Vedere la realtà con gli occhi della compassione

Si può vedere e partecipare la realtà con gli occhi della mente che tutto fraziona, tutto giudica, tutto attribuisce.
Si può vedere e partecipare avvolti nel manto delle emozioni e delle affettività che tutto colorano creando trasporto e partecipazione.
Si può infine vedere e partecipare la realtà con l’ampiezza del sentire che tutto abbraccia e nulla discrimina, che tiene insieme le parti e considera il processo più che il singolo fatto, che comprende la realtà sempre in termini unitari.
All’interno del sentire, può sorgere come dono il fiore della compassione che di tutto si avvede, a tutto provvede nella discrezione, con tutto procede nella vicinanza, nella comprensione e nel sostegno, sempre un passo indietro consapevole della propria irrilevanza.
Si può insegnare la compassione? Dubito, anche se ci si può disporre, di certo si può vivere per quel che ci è dato.

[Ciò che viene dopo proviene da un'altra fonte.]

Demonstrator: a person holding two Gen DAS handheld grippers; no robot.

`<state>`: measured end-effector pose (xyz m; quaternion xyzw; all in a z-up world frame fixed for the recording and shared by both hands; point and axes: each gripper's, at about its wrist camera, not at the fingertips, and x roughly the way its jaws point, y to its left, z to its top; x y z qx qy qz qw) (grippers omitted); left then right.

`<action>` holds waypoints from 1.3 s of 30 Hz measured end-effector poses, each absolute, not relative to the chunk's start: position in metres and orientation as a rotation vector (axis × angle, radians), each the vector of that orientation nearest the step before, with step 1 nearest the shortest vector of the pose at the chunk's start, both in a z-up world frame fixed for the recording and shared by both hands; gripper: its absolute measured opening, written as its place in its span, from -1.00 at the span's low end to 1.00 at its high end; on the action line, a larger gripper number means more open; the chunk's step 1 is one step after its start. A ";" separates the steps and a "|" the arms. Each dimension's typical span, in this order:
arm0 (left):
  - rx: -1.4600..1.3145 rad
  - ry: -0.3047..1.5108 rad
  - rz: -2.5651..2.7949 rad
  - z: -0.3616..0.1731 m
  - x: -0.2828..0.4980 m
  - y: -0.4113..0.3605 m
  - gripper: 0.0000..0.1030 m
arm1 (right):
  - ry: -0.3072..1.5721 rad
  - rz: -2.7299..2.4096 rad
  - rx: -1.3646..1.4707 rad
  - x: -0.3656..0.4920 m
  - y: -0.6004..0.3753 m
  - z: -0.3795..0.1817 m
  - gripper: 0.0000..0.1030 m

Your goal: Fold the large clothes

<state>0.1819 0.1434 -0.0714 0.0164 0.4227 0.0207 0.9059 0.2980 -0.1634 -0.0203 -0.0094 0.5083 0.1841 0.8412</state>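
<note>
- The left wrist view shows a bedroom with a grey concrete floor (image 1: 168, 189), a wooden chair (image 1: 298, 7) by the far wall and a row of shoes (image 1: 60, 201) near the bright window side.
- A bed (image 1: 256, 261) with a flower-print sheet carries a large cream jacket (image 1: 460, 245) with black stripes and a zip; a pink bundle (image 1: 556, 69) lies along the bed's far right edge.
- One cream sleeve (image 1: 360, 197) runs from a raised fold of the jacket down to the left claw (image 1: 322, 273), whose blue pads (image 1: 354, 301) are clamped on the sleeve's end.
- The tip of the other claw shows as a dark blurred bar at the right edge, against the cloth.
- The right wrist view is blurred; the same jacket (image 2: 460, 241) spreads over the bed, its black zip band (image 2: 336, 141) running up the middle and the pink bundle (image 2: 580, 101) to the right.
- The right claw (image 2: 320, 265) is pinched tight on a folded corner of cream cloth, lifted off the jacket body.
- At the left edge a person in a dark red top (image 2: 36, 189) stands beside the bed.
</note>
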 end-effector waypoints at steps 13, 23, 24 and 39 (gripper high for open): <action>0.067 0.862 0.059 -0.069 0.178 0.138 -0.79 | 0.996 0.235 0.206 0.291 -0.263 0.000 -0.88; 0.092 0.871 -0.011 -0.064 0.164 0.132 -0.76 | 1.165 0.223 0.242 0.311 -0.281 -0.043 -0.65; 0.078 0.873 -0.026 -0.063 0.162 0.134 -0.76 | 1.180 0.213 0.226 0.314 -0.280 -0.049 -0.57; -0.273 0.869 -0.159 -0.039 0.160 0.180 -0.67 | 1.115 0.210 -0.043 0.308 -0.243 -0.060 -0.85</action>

Si può coltivare assieme? Si, può essere il piccolo germoglio che la coppia, la famiglia, la comunità, il gruppo di colleghi coltivano a tutte le ore, senza sforzo, semplicemente avendola presente allo sguardo.
Può un cammino come il Sentiero fare della compassione la propria essenza? Lo ha già fatto, nel momento in cui ha edificato le fondamenta del proprio procedere sul limite considerandolo il primo tra tutti gli insegnanti.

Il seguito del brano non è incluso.